Ehud Reiter's Blog

Ehud's thoughts and observations about Natural Language Generation

For the past 5 years I have taught a course on Evaluation of AI (CS5063) to Aberdeen MSc students. People occasionally ask me about the course, so I thought I’d give a summary here.

CS5063 covers the following topics, which I elaborate below.

AI engineering and quality assurance
Human evaluation
Metric (automatic) evaluation
Basic statistics for evaluation
Current research on evaluation
Commercial perspective on evaluation

I’d also like to say that I’m very grateful to James Forrest for his help in running practical exercises and tutorials in CS5063!

AI Engineering and Quality Assurance

I start CS5063 by talking about software engineering of AI systems, and the challenges this raises, especially in requirements analysis (since clients often have no clue what AI systems can do) and dataset design. I point out that most of the problems I have seen with AI systems are due to getting the requirements wrong, inappropriate datasets, and/or lack of robustness when the world changes (domain shift). *None* of these problems are detected by evaluation on held-out test sets, so we need to go beyond these if we want to evaluate utility in real-world settings.

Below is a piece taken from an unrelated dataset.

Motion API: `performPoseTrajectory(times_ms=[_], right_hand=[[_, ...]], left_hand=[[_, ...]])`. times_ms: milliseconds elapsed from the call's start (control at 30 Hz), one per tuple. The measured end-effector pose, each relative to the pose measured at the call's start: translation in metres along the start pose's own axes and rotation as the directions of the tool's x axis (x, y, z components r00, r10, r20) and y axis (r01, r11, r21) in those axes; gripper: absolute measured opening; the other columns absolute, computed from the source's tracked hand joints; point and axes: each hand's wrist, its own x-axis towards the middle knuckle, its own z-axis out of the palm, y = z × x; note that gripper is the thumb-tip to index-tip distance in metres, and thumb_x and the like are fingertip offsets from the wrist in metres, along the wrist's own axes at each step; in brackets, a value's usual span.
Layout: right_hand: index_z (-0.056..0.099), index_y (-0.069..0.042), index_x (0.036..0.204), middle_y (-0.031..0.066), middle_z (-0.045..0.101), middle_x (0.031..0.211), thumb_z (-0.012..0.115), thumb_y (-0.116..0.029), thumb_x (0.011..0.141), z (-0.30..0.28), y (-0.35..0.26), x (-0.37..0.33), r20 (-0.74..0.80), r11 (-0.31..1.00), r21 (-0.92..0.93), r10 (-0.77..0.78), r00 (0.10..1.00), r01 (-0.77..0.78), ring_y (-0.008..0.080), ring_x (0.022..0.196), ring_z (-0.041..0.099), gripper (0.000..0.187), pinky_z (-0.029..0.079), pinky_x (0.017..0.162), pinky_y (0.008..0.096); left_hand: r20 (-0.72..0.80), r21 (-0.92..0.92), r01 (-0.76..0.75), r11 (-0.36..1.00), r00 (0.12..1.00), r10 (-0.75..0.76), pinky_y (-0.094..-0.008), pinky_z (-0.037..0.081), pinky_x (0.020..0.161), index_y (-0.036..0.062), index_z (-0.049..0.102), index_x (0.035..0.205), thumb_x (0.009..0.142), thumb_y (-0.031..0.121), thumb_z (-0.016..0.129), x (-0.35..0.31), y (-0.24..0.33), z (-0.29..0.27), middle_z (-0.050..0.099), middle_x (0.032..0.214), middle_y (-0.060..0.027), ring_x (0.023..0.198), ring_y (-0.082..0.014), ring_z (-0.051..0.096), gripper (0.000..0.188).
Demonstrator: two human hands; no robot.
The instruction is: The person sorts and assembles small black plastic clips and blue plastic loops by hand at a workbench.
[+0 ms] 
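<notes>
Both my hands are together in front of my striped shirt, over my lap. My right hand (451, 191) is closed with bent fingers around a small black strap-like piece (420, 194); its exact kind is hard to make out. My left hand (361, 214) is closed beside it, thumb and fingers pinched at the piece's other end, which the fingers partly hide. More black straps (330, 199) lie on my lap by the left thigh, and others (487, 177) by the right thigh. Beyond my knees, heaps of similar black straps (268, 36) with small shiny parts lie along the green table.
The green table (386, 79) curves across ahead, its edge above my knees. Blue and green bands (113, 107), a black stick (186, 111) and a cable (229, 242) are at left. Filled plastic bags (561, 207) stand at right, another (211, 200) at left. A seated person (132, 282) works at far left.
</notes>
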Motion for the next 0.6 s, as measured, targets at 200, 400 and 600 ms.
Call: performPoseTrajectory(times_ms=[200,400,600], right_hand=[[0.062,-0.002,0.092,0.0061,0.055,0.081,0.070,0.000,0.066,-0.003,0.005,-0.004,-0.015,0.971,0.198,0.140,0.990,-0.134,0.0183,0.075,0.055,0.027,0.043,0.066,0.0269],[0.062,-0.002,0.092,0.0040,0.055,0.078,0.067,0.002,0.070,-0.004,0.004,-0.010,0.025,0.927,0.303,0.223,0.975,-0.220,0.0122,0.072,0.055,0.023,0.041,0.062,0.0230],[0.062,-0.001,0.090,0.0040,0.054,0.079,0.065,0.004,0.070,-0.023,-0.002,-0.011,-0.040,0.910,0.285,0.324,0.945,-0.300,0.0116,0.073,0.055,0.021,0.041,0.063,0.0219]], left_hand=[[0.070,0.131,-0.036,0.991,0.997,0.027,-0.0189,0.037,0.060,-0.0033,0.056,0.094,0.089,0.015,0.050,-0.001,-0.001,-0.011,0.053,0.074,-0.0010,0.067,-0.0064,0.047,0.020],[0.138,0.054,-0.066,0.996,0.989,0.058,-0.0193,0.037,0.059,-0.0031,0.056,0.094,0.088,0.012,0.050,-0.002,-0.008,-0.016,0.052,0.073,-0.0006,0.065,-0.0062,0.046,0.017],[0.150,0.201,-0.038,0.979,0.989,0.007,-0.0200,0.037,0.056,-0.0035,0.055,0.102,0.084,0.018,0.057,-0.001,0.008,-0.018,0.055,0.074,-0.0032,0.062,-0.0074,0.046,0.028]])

I then review software quality assurance, and ask the students, for their first assessment, to choose an AI system of their choice, create 50 test cases (in the software test sense) for these systems of different levels of difficulty, run these test cases and report the results. I’m very pleased with this exercise, most students take this seriously and do a good job. They usually find that the AI systems can do very well on some hard test cases while still failing a few easy test cases.

My favourite example this year was from a student who looked at Grammarly. Grammarly did a good job of finding mistakes in complex sentences which used specialist terminology. But then it failed on the following “easy” test case

Input: I typed it in correctly.
Expected output: I typed it in correctly. (no change)
Grammarly’s suggested revision: I typed it incorrectly. (“in correctly” -> “incorrectly”)

In other words, Grammarly wanted to rewrite a correct sentence into an alternate form which meant the opposite of the original sentence!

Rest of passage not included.